A Grécia vive sua pior recessão desde a Segunda Guerra Mundial. Na última década, o país gastou mais do que podia e pediu empréstimos pesados, ficando refém da crescente dívida e totalmente vulnerável. Para não quebrar economicamente, os gregos vêm aceitando um plano de austeridade imposto pela UE (União Europeia) e pelo FMI (Fundo Monetário Internacional).
“É muito sofrimento. Você vai nas ruas e muitas lojas estão fechadas, com anúncios de ‘aluga-se’ e ‘vende-se’. Em clássico que antes iria 40 ou 50 mil pessoas, hoje em dia vai de 10 a 15 mil. Com certeza influenciou no país inteiro, não só entre os atletas, mas na sociedade em geral”, acrescentou o atleta, de 30 anos.

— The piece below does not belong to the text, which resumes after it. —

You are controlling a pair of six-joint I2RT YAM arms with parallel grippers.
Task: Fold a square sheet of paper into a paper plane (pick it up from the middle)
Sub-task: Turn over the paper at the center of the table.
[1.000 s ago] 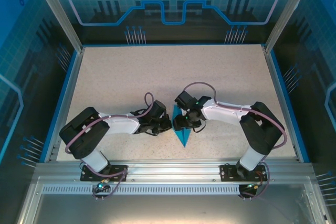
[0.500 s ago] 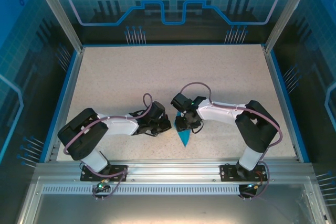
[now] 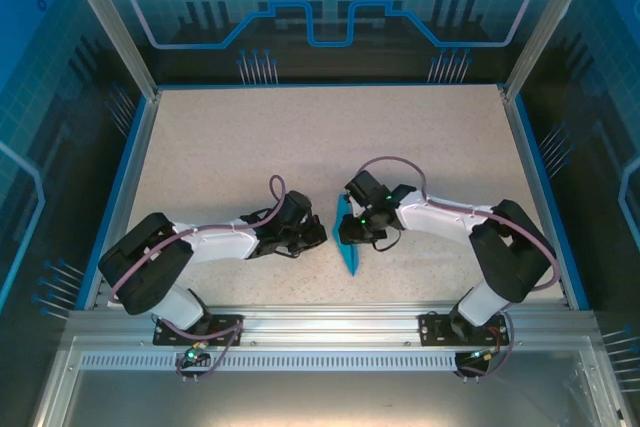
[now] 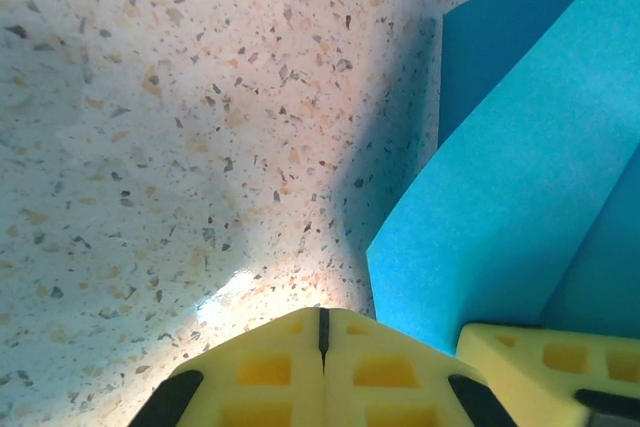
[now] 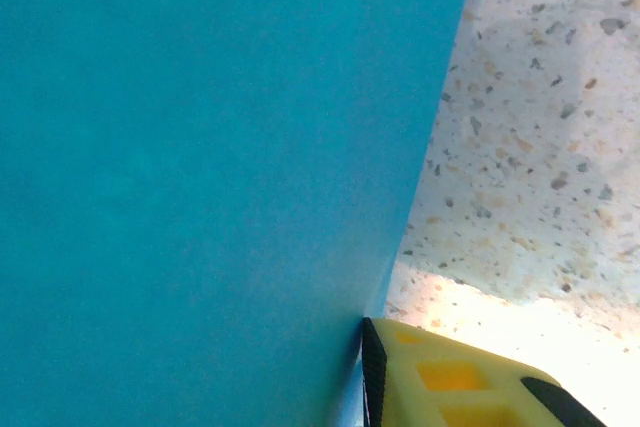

Roger acredita que nem mesmo a possível conquista do bicampeonato da Eurocopa neste ano melhoraria a situação do país. “Amenizaria emocionalmente, a torcida ficaria um pouco feliz. Mas não vai amenizar no bolso. Eu tenho amigos lá que trabalhavam por 1000 euros e, com os cortes, passaram a ganhar 500. Mas não podem sair do emprego porque é melhor ganhar 500 do que nada. Está uma situação bem difícil”, afirmou.
Sobre a possível volta ao futebol brasileiro, o atleta diz não ter preferência de clube, mas faz uma exigência: que jogar de meia, já que não tem o mesmo físico de quando saiu do Brasil.
“Já estou há sete anos na Europa. Criei uma boa experiência. Voltaria com uma boa bagagem e em plena forma. Estou com 30 anos e hoje, com os recursos que tem, dá para jogar até os 40. Não tenho preferência. Tudo vai da proposta que aparecer. Não só financeiramente, mas do projeto em si e da estrutura do time”, disse.
“Mas para a lateral hoje já é difícil. Tem que ter muito gás. É lógico que tenho uma experiência, mas estou há sete anos jogando no meio de campo. Teria que me readaptar à lateral. Então a preferência seria para atuar no meio de campo”, completou.